Each line of the data is to be output verbatim, with the images removed.

#### Data excerpt
:::::
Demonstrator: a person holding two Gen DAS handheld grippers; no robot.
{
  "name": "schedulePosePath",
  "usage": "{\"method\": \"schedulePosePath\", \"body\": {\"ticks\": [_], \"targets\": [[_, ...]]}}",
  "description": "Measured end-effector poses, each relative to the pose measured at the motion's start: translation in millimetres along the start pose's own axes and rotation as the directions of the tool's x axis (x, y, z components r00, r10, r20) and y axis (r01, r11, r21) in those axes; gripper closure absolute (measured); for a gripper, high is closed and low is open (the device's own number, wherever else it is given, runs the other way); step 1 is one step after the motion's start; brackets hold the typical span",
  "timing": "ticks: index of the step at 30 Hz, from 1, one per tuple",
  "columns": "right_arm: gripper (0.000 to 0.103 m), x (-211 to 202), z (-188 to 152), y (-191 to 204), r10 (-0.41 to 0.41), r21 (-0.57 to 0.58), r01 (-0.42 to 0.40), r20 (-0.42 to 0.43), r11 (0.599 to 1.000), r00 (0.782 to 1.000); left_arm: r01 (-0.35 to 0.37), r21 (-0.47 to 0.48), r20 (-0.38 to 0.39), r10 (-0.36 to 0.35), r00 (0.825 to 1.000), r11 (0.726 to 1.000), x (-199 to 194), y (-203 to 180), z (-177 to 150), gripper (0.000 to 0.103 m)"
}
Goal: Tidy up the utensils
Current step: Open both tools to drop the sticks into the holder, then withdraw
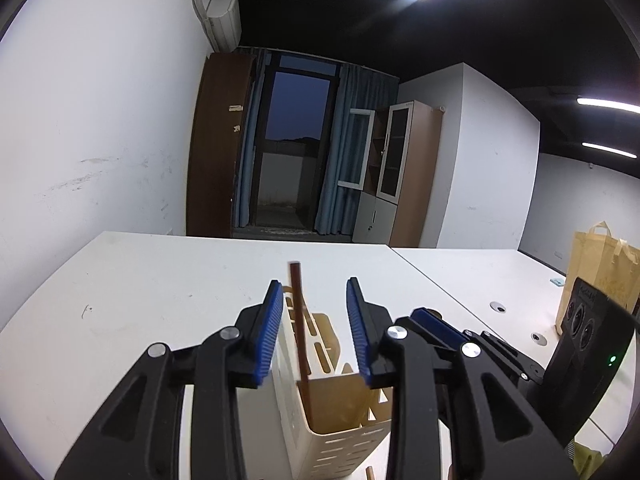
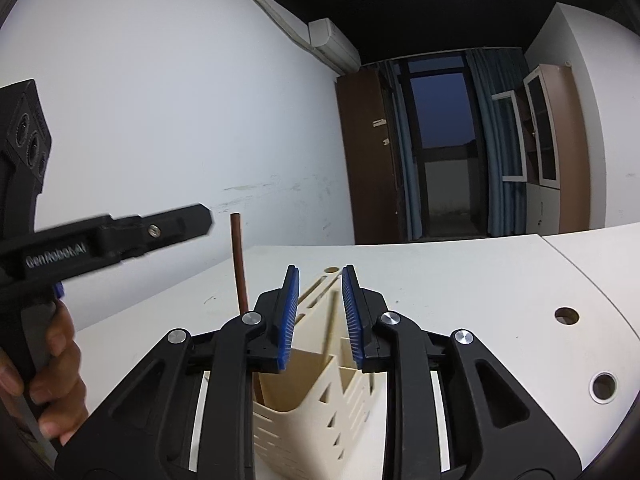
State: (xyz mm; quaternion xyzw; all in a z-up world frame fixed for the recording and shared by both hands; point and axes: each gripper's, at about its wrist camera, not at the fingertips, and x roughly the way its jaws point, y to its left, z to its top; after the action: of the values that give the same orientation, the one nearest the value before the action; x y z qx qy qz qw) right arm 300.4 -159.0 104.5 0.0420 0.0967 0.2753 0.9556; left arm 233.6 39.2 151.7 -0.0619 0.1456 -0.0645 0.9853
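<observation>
Left gripper (image 1: 316,320): jaws spread, blue pads either side of the brown chopstick (image 1: 299,320) without touching it; nothing pinched.
Right gripper (image 2: 320,312): jaws parted a little, nothing between the pads; poised over the cream utensil caddy (image 2: 320,412).
Chopstick position: standing nearly upright in the caddy's large front compartment, lower end hidden inside, top end well above the rim.
Caddy position: on the white table (image 1: 140,280), directly under both grippers.
Risk, snag: left pads close beside the stick; pulling back off-line could probably catch it and lever it out or tip it over.
Risk, caddy: light slotted plastic, likely to slide or topple if bumped by either gripper.
Risk, collision: both grippers crowded over the same caddy; crossing paths could knock them together.
Left wrist view only: stick framed between the left pads; paper bag (image 1: 600,268) at far right of the table; another stick end (image 1: 371,473) by the caddy's base.
Right wrist view only: left gripper's side profile, held in a hand (image 2: 52,364); slotted rear section of the caddy; cable holes in the tabletop.
</observation>
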Motion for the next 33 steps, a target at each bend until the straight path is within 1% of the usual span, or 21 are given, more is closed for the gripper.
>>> {"method": "schedulePosePath", "body": {"ticks": [4, 7, 11, 14, 16, 20, 22, 24, 25, 30, 33], "targets": [[0.081, -2, -2, -2, -0.012, 0.002, 0.012, -0.012, 1.0, 1.0, -0.001, 0.001, 0.008, 0.001, 1.0, 1.0, -7, 0, 2, 0.071], [0.078, -5, -3, -5, -0.021, 0.004, 0.021, -0.02, 1.0, 1.0, -0.007, 0.001, 0.003, 0.007, 1.0, 1.0, -12, 1, 1, 0.071], [0.072, -15, -1, -5, -0.028, 0.006, 0.029, -0.025, 1.0, 0.999, -0.018, 0.007, -0.024, 0.019, 1.0, 1.0, -19, -3, -1, 0.071], [0.07, -22, 0, -7, -0.035, 0.005, 0.035, -0.036, 0.999, 0.999, -0.028, 0.022, -0.03, 0.029, 0.999, 0.999, -26, -6, -3, 0.064], [0.066, -27, -1, -6, -0.042, 0.002, 0.042, -0.045, 0.999, 0.998, -0.036, 0.028, -0.039, 0.037, 0.999, 0.999, -30, -7, -6, 0.064], [0.065, -37, 0, -4, -0.057, -0.002, 0.057, -0.055, 0.998, 0.997, -0.062, 0.047, -0.089, 0.066, 0.994, 0.997, -35, -10, -13, 0.064], [0.062, -42, -1, -3, -0.058, 0.001, 0.059, -0.082, 0.998, 0.995, -0.074, 0.039, -0.108, 0.078, 0.991, 0.997, -37, -7, -14, 0.063], [0.059, -44, -3, -1, -0.055, 0.003, 0.056, -0.119, 0.998, 0.991, -0.082, 0.032, -0.131, 0.086, 0.988, 0.996, -39, -4, -17, 0.056], [0.059, -45, -5, 1, -0.057, 0.002, 0.057, -0.135, 0.998, 0.989, -0.089, 0.029, -0.145, 0.092, 0.985, 0.996, -39, -2, -20, 0.056], [0.056, -44, -20, -1, -0.074, 0.011, 0.078, -0.221, 0.997, 0.973, -0.116, 0.013, -0.198, 0.116, 0.973, 0.993, -38, 6, -39, 0.055], [0.055, -43, -29, 1, -0.097, -0.006, 0.099, -0.266, 0.995, 0.959, -0.131, 0.006, -0.245, 0.128, 0.961, 0.991, -33, 12, -50, 0.055]]}}
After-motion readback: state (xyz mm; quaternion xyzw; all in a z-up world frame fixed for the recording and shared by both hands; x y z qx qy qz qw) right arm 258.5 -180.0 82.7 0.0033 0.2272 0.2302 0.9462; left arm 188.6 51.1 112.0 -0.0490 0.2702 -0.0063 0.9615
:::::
#### Response
Demonstrator: a person holding two Gen DAS handheld grippers; no robot.
{
  "name": "schedulePosePath",
  "usage": "{\"method\": \"schedulePosePath\", \"body\": {\"ticks\": [_], \"targets\": [[_, ...]]}}",
  "description": "Measured end-effector poses, each relative to the pose measured at the motion's start: translation in millimetres along the start pose's own axes and rotation as the directions of the tool's x axis (x, y, z components r00, r10, r20) and y axis (r01, r11, r21) in those axes; gripper closure absolute (measured); for a gripper, high is closed and low is open (the device's own number, wherever else it is given, runs the other way); step 1 is one step after the motion's start; brackets hold the typical span",
  "timing": "ticks: index of the step at 30 Hz, from 1, one per tuple",
  "columns": "right_arm: gripper (0.000 to 0.103 m), x (-211 to 202), z (-188 to 152), y (-191 to 204), r10 (-0.41 to 0.41), r21 (-0.57 to 0.58), r01 (-0.42 to 0.40), r20 (-0.42 to 0.43), r11 (0.599 to 1.000), r00 (0.782 to 1.000); left_arm: r01 (-0.35 to 0.37), r21 (-0.47 to 0.48), r20 (-0.38 to 0.39), r10 (-0.36 to 0.35), r00 (0.825 to 1.000), r11 (0.726 to 1.000), x (-199 to 194), y (-203 to 180), z (-177 to 150), gripper (0.000 to 0.103 m)"
}
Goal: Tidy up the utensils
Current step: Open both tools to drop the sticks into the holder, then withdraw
State: (xyz mm; quaternion xyzw; all in a z-up world frame fixed for the recording and shared by both hands; point and axes: each gripper's, at about its wrist camera, not at the fingertips, and x roughly the way its jaws point, y to its left, z to its top; after the action: of the values that give the same orientation, the one nearest the value before the action; x y z qx qy qz qw) right arm 300.4 -159.0 104.5 0.0420 0.0967 0.2753 0.9556; left arm 233.6 39.2 151.7 -0.0619 0.1456 -0.0645 0.9853
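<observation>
Left gripper (image 1: 316,320): jaws spread, blue pads either side of the brown chopstick (image 1: 299,320) without touching it; nothing pinched.
Right gripper (image 2: 320,312): jaws parted a little, nothing between the pads; poised over the cream utensil caddy (image 2: 320,412).
Chopstick position: standing nearly upright in the caddy's large front compartment, lower end hidden inside, top end well above the rim.
Caddy position: on the white table (image 1: 140,280), directly under both grippers.
Risk, snag: left pads close beside the stick; pulling back off-line could probably catch it and lever it out or tip it over.
Risk, caddy: light slotted plastic, likely to slide or topple if bumped by either gripper.
Risk, collision: both grippers crowded over the same caddy; crossing paths could knock them together.
Left wrist view only: stick framed between the left pads; paper bag (image 1: 600,268) at far right of the table; another stick end (image 1: 371,473) by the caddy's base.
Right wrist view only: left gripper's side profile, held in a hand (image 2: 52,364); slotted rear section of the caddy; cable holes in the tabletop.
</observation>
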Motion for the next 33 steps, a target at each bend until the straight path is within 1% of the usual span, or 21 are given, more is closed for the gripper.
>>> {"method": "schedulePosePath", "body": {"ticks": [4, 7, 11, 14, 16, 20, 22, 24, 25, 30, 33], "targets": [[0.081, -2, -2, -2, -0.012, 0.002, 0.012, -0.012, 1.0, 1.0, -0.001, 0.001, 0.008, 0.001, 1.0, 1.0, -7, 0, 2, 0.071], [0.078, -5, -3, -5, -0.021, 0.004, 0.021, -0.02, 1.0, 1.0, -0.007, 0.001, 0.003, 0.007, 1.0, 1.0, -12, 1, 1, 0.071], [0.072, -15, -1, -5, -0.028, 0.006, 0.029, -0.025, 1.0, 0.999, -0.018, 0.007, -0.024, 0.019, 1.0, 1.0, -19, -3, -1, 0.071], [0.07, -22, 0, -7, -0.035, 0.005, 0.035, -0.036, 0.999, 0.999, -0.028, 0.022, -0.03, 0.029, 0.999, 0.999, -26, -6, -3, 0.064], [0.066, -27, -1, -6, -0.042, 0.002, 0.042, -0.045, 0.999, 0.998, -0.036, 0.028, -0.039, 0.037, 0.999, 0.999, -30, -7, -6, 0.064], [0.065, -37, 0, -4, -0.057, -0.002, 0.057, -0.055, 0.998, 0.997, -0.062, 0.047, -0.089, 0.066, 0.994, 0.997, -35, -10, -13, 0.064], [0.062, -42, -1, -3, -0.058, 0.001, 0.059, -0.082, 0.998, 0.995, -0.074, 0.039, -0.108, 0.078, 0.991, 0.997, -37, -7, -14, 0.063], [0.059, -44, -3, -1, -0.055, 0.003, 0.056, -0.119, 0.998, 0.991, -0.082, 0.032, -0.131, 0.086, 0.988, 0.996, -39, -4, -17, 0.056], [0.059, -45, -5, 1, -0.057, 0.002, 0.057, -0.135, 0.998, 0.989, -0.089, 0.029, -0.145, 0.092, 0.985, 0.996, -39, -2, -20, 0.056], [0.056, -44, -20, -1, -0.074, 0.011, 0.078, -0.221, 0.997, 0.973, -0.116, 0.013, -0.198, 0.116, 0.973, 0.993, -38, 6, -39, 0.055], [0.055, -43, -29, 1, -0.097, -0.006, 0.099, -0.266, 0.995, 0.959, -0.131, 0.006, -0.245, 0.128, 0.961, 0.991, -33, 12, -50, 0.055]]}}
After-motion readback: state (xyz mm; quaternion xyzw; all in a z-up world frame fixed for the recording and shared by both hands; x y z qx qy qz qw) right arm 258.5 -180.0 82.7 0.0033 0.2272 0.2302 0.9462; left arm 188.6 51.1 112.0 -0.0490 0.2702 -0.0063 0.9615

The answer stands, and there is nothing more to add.